The New York Observer reports that a second New York publishing company has been treated for bed bugs in one week.
Scholastic became the second New York publishing house in a week to suffer a bedbug scare this past Friday afternoon, as employees were told to put whatever belongings they needed over the weekend into plastic bags and asked to go home. As was widely reported at the time, a similar scene had taken place at Penguin’s offices in Hudson Square just days earlier.
The inspection happened after an employee reported having bed bugs at home.
A Scholastic spokesperson told the Observer that a bed bug sniffing dog was brought in (and barked, “which meant there was a possibility that bed bugs were in the building”). No actual evidence of bed bugs was found. They had a spray treatment for bed bugs anyway, and will retreat in 14 days.
What is the purpose of those plastic bags? I am always intrigued by these kinds of instructions. You can put infested items in plastic bags and seal them away. You can put uninfested items in plastic bags and seal them while in an infested environment.

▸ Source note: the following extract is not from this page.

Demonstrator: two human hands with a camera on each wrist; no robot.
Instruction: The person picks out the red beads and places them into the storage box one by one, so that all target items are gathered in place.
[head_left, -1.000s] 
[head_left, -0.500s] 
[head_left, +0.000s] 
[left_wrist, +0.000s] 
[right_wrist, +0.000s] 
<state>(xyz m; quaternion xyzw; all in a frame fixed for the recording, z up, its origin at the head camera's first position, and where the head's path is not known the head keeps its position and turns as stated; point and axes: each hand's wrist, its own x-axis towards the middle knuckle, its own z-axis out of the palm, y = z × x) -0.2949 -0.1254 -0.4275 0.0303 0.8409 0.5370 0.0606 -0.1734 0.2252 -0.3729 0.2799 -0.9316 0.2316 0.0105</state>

But the purpose of placing your items from a possibly infested workplace into a plastic bag before taking them to a probably uninfested home (presumably only to open the bags up and use the items, since these are “belongings [employees] needed”) is — what, exactly?
Meanwhile, Penguin is playing down their recent bed bug scare. The Observer reports,
Marilyn Ducksworth, the corporate spokeswoman for Penguin, said today that the sweep carried out two weekends ago was “a preventative measure.”
“There was never an infestation,” she said. “Not one bug was found in either building.”
It would be interesting to hear more about what was discovered in each of these cases that led to the evacuation of staffers and pest control being called in.